# WHAT YOU SHOULD DO:
The expected answer is a verbatim transcription of the lines below, beginning with the first and ending with the line that holds "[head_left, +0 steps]", without pictures.

────────────────────

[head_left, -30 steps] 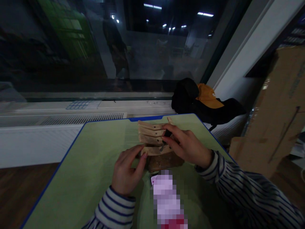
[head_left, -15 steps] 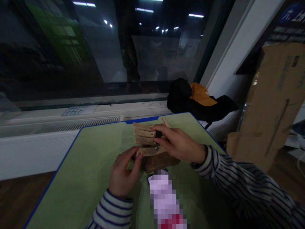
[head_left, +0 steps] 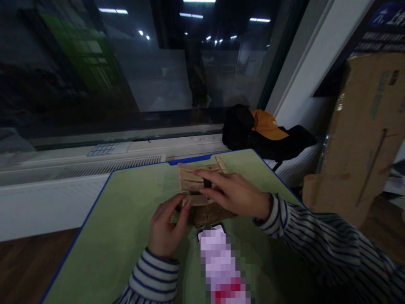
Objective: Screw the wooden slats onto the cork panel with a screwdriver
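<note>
Several pale wooden slats (head_left: 191,178) lie side by side in a row on a green table (head_left: 126,219); the nearest slat rests on a dark wooden block (head_left: 210,213). My right hand (head_left: 232,193) lies over the slats and pinches a small dark tool (head_left: 207,183) against them. My left hand (head_left: 166,228) rests on the table at the left, its thumb and forefinger pinched on the left end of the nearest slat. Both sleeves are striped.
A blurred pink patch (head_left: 221,266) sits near the table's front edge. Behind the table run a white radiator ledge (head_left: 95,164) and a dark window. A black bag with an orange cap (head_left: 265,126) lies at the back right. A cardboard box (head_left: 363,131) stands on the right.
My right hand has slid a little to the left and lower over the slats, so less of the dark tool shows. My left hand has kept its pinch. The camera has shifted slightly.
</note>
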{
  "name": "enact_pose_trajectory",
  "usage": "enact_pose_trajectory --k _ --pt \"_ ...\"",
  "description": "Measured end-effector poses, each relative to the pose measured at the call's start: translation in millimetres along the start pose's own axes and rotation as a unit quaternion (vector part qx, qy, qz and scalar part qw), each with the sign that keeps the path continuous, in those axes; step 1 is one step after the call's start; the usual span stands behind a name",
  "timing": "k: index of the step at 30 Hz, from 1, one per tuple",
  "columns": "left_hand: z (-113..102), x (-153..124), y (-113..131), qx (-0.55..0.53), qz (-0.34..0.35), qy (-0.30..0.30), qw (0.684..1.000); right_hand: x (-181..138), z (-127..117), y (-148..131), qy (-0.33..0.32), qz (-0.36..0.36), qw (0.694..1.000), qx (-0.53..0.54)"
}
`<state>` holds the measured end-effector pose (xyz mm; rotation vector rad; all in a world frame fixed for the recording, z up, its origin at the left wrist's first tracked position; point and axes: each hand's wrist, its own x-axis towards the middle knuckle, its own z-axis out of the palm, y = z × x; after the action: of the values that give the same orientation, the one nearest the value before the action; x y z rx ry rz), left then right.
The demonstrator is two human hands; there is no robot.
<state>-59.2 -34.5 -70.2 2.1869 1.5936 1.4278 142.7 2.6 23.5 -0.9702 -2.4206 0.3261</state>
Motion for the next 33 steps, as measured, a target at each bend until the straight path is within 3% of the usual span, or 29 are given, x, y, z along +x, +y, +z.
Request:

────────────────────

# RESULT OF THIS TASK:
[head_left, -30 steps] 
[head_left, -15 steps] 
[head_left, +0 steps] 

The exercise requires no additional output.